Thursday, 22 March 2012

22nd March 1812: Secret weavers meeting near the Workhouse, Bolton

The next secret meeting of weavers in Bolton we know about took place on Sunday 22nd March. In John Stones' report of the 21st March, he states that "There will be a Meeting next Sunday Eveng at 8 o'clock next Field to the New Poor house".The 'New Poor house' was the workhouse in Bolton, built around 1810, and standing ironically on Fletcher Street (named in honour of Colonel Ralph Fletcher).

Peter Gaskell, a weaver from Bolton, had "heard of shoutings and night meetings" and was curious enough to "try to find them and know what they meant". As he approached the workhouse, he met John Stones who challenged him as to his purpose. Gaskell explained what he was looking for, and Stones took him back to his house to wait for others to arrive and they then headed back to a field near to the workhouse.
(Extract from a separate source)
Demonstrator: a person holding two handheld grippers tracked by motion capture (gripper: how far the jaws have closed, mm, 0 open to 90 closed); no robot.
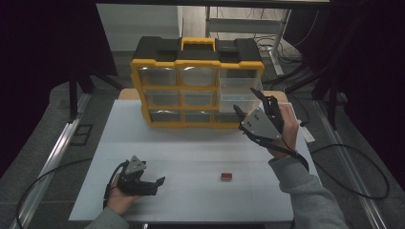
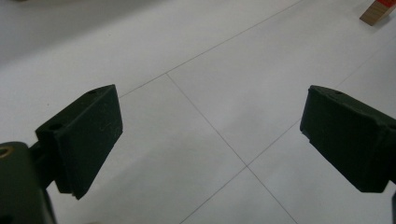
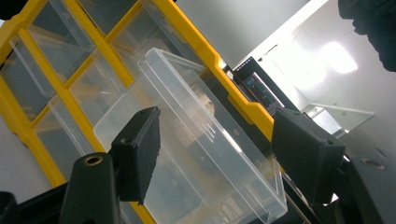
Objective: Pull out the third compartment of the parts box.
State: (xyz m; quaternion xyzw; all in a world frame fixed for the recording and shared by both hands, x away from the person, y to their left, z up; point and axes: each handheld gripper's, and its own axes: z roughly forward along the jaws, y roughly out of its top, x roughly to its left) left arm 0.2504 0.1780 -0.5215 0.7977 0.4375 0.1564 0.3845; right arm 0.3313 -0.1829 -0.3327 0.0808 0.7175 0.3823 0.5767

There they met others, including John Fielding and Joseph Edge (who left before the end of the meeting) and the whole group constituted about 20 other people. According to Gaskell, they talked about being organised and newcomers were asked if they were "twisted in" (meaning had they received an illegal oath). Gaskell was asked this by Stones, but lied that he was. Each in the group was given a number and also divided into 'classes' headed by certain members of the group. Stones decided to admit Gaskell to his class, and John Fielding later remembered that Stones had dubbed himself 'Colonel Wardle'.

At the end of the meeting, a countersign was agreed for the next meeting the following night - this was to be 'Nottingham'.

Gaskell left with Stones and went back to his house. Stones gave him 2 pieces of paper with numbers on - for Gaskell the number 5, and for another man called James Becket the number 6.

Stones' report is at HO 42/121. The depositions of Gaskell and Fielding can be found at HO 42/128.